Closed brshravan-tech closed 3 weeks ago
Error suggests that the jars are not propagated to the executors. Most probably you are hitting a spark bug https://issues.apache.org/jira/browse/SPARK-35084
You can check this ticket for some suggestions https://github.com/GoogleCloudPlatform/spark-on-k8s-operator/issues/1132
Or
Create your own image that includes the required jars and use it in the deployment yaml
1) Download jars corresponding to org.apache.spark:spark-sql-kafka-0-10_2.12:3.1.2,org.apache.spark:spark-avro_2.12:3.0.0,org.apache.spark:spark-streaming-kafka-0-10_2.12:3.1.2
in your local system.
2) Create a docker file using the base image as gcr.io/spark-operator/spark:v3.1.1-hadoop3.
3) In your dockerfile copy the jars downloaded in the first step to the new image.
Here's a sample Dockerfile that does what's describe in pt.3
FROM gcr.io/spark-operator/spark:v3.1.1-hadoop3
COPY jars $SPARK_HOME/jars
ENTRYPOINT [ "/opt/entrypoint.sh" ]
and then in a command prompt build it
docker build -f <Dockerfile which you created> -t customsparkimage .
And then push to your preferred docker registry and use the same image in spark app deployment yaml.
Thanks @gauravbh1
I will try above suggestion
@gauravbh1 Can you tell me how I can download above JAR packages? I am new to Spark so not sure how I can download them on my local machine.
@brshravan-tech You can search the packages in https://mvnrepository.com/ e.g. if you want to download the jar for the package org.apache.spark:spark-sql-kafka-0-10_2.12:3.1.2, search for spark-sql-kafka-0-10. Drill down in the relevant link and download the required versioned jar.
@brshravan-tech I've just "overcome" this issue by using shared volume access for drivers and executors, mounting the required jars on it and linked them in the YAML file. Short of creating a custom docker image with the libraries pre-installed as suggested, this is so far the best way I've managed to get Kafka streaming working fully, but obviously depends on your storage setup too. See below for an example:
spec:
deps:
jars:
- "local:///tmp/spark_files/jars/spark-sql-kafka.jar"
- "local:///tmp/spark_files/jars/kafka-clients.jar"
- "local:///tmp/spark_files/jars/commons-pool2.jar"
- "local:///tmp/spark_files/jars/spark-token-provider-kafka-0-10_2.12.jar"

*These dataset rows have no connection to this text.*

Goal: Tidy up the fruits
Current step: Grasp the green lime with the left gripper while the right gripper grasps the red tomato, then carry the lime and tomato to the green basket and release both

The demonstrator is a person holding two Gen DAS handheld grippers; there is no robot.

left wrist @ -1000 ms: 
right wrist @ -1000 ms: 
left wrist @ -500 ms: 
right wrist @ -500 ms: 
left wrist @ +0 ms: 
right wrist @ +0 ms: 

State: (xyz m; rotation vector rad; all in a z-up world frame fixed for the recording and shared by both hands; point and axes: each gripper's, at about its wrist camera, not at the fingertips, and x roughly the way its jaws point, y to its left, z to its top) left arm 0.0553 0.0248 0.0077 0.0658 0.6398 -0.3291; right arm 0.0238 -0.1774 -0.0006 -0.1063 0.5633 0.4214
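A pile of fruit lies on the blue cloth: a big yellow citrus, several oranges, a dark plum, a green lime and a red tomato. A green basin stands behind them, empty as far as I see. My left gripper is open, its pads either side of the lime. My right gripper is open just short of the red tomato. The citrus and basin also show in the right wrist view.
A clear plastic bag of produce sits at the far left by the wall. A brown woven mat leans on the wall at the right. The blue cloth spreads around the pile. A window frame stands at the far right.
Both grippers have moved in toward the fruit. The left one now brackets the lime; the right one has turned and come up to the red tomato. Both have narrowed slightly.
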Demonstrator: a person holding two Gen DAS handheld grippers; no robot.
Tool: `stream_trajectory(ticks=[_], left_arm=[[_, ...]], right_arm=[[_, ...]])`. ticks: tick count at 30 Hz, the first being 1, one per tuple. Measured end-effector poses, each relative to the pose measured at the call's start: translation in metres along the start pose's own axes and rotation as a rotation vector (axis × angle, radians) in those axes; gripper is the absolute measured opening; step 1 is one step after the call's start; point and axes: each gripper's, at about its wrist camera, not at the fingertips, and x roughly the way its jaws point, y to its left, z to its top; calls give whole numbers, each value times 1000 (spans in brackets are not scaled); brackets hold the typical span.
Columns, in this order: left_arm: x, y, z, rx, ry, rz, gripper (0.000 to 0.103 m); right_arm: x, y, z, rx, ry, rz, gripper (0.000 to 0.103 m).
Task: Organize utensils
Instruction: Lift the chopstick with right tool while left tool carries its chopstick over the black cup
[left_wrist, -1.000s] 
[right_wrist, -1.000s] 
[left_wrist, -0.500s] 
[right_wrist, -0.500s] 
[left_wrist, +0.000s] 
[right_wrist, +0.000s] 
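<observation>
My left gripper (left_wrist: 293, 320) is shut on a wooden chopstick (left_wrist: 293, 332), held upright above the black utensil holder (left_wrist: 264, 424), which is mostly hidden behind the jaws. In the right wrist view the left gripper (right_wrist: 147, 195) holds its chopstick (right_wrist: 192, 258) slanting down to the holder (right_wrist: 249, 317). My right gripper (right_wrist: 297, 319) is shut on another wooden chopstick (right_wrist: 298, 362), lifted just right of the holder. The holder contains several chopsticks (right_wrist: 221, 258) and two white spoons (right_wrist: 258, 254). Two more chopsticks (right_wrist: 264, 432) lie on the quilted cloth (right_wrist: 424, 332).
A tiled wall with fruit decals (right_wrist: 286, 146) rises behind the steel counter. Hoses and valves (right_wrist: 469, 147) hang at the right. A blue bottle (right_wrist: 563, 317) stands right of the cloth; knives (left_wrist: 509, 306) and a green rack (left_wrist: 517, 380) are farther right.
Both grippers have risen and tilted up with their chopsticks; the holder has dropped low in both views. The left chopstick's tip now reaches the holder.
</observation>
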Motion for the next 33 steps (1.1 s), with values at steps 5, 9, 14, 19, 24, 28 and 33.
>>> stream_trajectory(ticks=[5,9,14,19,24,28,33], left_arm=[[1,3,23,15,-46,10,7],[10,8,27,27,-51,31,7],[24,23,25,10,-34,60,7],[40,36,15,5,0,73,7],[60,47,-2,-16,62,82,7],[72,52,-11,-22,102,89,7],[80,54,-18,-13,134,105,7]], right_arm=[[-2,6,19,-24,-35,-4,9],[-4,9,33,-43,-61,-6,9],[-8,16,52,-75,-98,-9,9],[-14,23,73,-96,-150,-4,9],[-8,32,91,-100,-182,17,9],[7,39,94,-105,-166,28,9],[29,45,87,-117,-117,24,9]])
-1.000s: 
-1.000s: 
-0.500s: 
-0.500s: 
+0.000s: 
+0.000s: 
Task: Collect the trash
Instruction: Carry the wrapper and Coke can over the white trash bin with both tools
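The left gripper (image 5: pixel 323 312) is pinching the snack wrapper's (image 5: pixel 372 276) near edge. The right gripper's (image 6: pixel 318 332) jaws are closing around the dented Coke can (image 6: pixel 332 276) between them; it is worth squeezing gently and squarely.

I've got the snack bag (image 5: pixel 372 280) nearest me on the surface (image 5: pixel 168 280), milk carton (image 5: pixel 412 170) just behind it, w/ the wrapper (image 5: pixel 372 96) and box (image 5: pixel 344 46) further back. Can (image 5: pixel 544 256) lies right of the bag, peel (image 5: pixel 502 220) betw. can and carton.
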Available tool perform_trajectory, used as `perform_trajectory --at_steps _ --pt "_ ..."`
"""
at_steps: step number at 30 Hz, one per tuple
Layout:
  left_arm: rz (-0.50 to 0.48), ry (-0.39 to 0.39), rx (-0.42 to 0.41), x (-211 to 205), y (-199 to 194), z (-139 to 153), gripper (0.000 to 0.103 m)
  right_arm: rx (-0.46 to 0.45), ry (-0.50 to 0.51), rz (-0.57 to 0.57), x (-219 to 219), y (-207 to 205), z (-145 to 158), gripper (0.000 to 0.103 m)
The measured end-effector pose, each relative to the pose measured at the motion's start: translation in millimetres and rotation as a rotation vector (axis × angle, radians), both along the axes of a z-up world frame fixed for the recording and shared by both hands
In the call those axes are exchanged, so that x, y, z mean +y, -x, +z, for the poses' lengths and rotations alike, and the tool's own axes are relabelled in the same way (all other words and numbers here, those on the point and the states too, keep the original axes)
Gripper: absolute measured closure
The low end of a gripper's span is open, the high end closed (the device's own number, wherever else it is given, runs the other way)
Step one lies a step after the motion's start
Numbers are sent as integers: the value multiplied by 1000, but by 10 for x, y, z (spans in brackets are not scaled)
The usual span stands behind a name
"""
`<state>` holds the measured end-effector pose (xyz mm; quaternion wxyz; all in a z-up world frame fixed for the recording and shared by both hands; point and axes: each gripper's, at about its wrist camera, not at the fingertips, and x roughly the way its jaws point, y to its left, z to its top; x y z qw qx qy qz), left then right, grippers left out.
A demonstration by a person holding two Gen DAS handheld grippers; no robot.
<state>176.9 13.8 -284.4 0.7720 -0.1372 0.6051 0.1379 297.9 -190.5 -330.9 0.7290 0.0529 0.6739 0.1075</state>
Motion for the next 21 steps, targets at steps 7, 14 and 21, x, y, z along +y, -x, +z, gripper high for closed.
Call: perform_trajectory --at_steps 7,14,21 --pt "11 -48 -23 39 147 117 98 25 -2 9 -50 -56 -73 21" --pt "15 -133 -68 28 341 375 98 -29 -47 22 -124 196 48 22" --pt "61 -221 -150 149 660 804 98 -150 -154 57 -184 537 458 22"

Note I've downloaded these, stripped the versions of the files and placed them into my mounted volume at /tmp/spark_files/jars/
. The links for these jars for 3.1.1 (3.1.2 versions are there too) are:
https://mvnrepository.com/artifact/org.apache.spark/spark-sql-kafka-0-10_2.12/3.1.1 https://mvnrepository.com/artifact/org.apache.commons/commons-pool2/2.6.2 https://mvnrepository.com/artifact/org.apache.kafka/kafka-clients/2.6.0 https://mvnrepository.com/artifact/org.apache.spark/spark-token-provider-kafka-0-10_2.12/3.1.1
Make sure both the driver and executor have the same mounted volume in the same location so they access the jars on the same paths, as such:
spec:
...
volumes:
- name: "test-volume"
hostPath:
path: "/tmp"
type: Directory
driver:
...
volumeMounts:
- name: "test-volume"
mountPath: "/tmp"
executor:
...
volumeMounts:
- name: "test-volume"
mountPath: "/tmp"
@clarkjohnd Thanks a lot for the reply and suggestion. I will try it out. Would you be able to help me with some sample script for kafka streaming as well? As mentioned in first comment, below is what i have currently
df = spark \
.readStream \
.format("kafka") \
.option("kafka.bootstrap.servers", BOOTSTRAP_SERVER) \
.option("subscribe", KAFKA_TOPIC_NAME) \
.option("kafka.ssl.ca.location", KAFKA_SSL_CA_LOCATION) \
.option("kafka.sasl.mechanism", "PLAIN") \
.option("kafka.sasl.jaas.config", EH_SASL) \
.option("kafka.kerberos.service.name", "kafka") \
.option("kafka.security.protocol", KAFKA_SECURITY_SASL_SSL) \
.option("kafka.sasl.username", "$ConnectionString") \
.option("kafka.sasl.password", KAFKA_CONNECTION_STRING) \
.option("kafka.request.timeout.ms", "60000") \
.option("kafka.session.timeout.ms", "60000") \
.option("failOnDataLoss", "false") \
.option("startingOffsets", OFFSET_RESET) \
.load()
df.writeStream.outputMode("append").format("console").start().awaitTermination()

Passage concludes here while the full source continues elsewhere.